For a project I'm coding group theory through Coq, obviously associatvity of 3 elements is a given, however I'm struggling to prove it holds for a string of length n. That is, (x1 * ... * xn) is always the same regardless of how many brackets are in there, or there placement. The relevant group code is

Structure group :=
{
  e : G;
  Op : G -> G -> G;
  Inv : G -> G;

  Associativity : forall (x y z : G), Op x (Op y z) = Op (Op x y) z;
  LeftInverse : forall (x : G), Op (Inv x) x = e;
  LeftIdentity : forall (x : G), Op e x = x;
}.

It's not the proof itself I have the issue with but how to code it. I can see at the very least I'll need a further function that allows me to operate on strings rather than just elements, but i've no idea how to get started. Any pointers?

1
coqassociativity

1 Answers

7
votes

Operating on strings directly is certainly possible, but cumbersome. When reasoning about languages, it is much more convenient to use abstract syntax trees instead. For your statement, we only want to consider combinations of elements with some binary operation, so a binary tree suffices:

Inductive tree T :=
| Leaf : T -> tree T
| Node : tree T -> tree T -> tree T.

For concreteness, I'll only consider the natural numbers under addition, but this generalizes to any other monoid (and thus any other group).

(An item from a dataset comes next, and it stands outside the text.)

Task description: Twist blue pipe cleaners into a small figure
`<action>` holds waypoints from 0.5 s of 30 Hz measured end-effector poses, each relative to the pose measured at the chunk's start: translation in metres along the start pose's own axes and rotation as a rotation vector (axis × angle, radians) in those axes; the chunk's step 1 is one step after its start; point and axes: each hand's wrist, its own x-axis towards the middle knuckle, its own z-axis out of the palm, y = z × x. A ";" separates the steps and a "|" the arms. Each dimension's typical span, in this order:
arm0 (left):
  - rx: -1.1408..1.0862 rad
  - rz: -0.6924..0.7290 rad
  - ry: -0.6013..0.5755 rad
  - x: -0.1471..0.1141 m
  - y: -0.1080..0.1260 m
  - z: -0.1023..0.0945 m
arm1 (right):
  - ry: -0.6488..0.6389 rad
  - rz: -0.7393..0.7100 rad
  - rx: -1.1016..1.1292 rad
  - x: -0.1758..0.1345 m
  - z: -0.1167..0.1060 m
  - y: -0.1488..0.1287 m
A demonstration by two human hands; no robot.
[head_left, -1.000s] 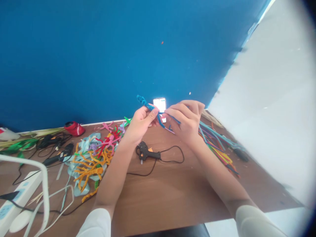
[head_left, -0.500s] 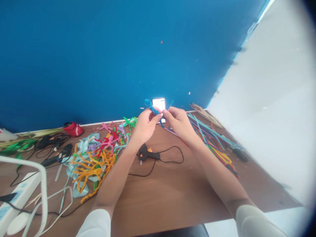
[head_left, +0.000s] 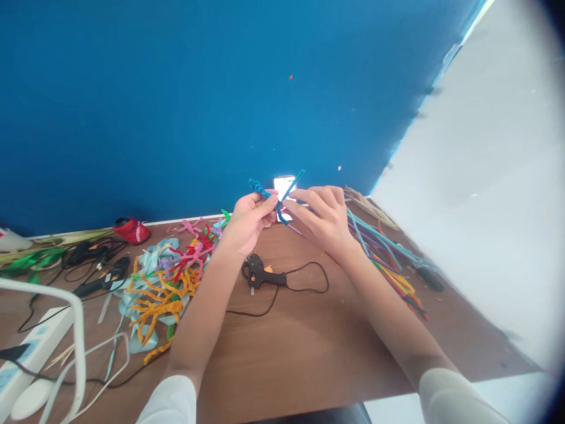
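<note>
My left hand (head_left: 251, 221) pinches a blue pipe cleaner piece between thumb and fingers. Its thick coiled end (head_left: 258, 186) sticks out up and left past the fingers. From the pinch, one thin blue strand (head_left: 296, 180) slants up to the right and another bends downward. At the right side of these strands is my right hand (head_left: 324, 218), its fingers stretched out and slightly apart, the tips right by the upper strand. Behind the strands a lit phone (head_left: 281, 184) leans upright against the blue wall, partly hidden.
A black glue gun (head_left: 265, 275) with a looped cord lies below the hands. Left are twisted pipe cleaner figures (head_left: 194, 253), orange pieces (head_left: 159, 306), pale blue ribbon (head_left: 154, 259) and a white power strip (head_left: 39, 347). Loose colored pipe cleaners (head_left: 388, 241) lie right.
Both hands have shifted slightly left. My right fingers have gone from a pinch to stretched out, and the thin blue strands show more clearly. My left hand keeps its hold.
</note>
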 end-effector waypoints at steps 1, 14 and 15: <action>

We can write a function that sums all the elements of a tree:

Fixpoint sum_tree t : nat :=
  match t with
  | Leaf n => n
  | Node t1 t2 => sum_tree t1 + sum_tree t2
  end.

We can also write a function that flattens the tree, collecting all of its elements in a list

Fixpoint elements {T} (t : tree T) : list T :=
  match t with
  | Leaf x => [x]
  | Node t1 t2 => elements t1 ++ elements t2
  end.

With these ingredients, we can formulate the statement that you were looking for: if two trees (that is, two ways of putting parenthesis in an expression) have the same sequences of elements, then they must add up to the same number.

Lemma eq_sum_tree t1 t2 :
  elements t1 = elements t2 -> sum_tree t1 = sum_tree t2.

I'll leave the proof of this statement to you. ;)